A botched suspected Boko Haram suicide attack targeting a group of Shiite Muslims injured three people in northeast Nigeria on Monday, witnesses told AFP.
The would-be bomber detonated his explosives a few meters (yards) from an open-air mosque in the Dogo Tebo area of Potiskum shortly after afternoon prayers.
"Three worshipers were hit by shrapnel and sustained mild injuries while the bomber's thighs and legs were blown off," said local resident Mukhtar Ubale in an account supported by two others.
Another resident who witnessed the explosion, Zakari Kabiru, said the bomber, thought to be aged about 30, was taken to hospital but his chances of survival were slim.
"Only his torso was intact but the lower parts of his body were shattered," he said, blaming the Sunni jihadist group Boko Haram for the attack.
Boko Haram, whose insurgency to create a hardline Islamic state in northeast Nigeria has killed at least 15,000 since 2009, condemns Shias as heretics who should be killed.
The group has carried out several suicide and bombing attacks on Potiskum, which is the commercial hub of Yobe state and one of the worst hit by the violence.
Last November at least 15 people were killed and dozens injured from a suicide attack on a Shia Muslim Ashura festival procession, which marks the death of Hussein, grandson of the Prophet Mohammed.
Gun attacks by soldiers that followed left several others dead.
In July 2014, a blast rocked the same Saqafa mosque shortly after evening prayers, leaving four dead.

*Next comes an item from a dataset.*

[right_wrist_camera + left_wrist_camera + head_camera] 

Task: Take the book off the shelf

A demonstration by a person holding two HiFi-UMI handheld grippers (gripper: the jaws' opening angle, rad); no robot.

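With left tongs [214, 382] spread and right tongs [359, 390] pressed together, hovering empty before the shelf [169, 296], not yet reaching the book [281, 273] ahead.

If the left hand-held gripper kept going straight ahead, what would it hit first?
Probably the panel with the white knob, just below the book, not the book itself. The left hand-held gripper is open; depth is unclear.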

A second explosion went off moments later at a mosque in the town's Anguwar Bolawa area, in the compound of the chief imam, killing at least two worshipers.
A four-nation military offensive of Nigeria and its neighbors has pushed Boko Haram out of captured territory since February.
Security analysts have warned the group would revert to its previous tactics of suicide and bomb attacks against so-called "soft targets" such as crowded markets and busy transport hubs.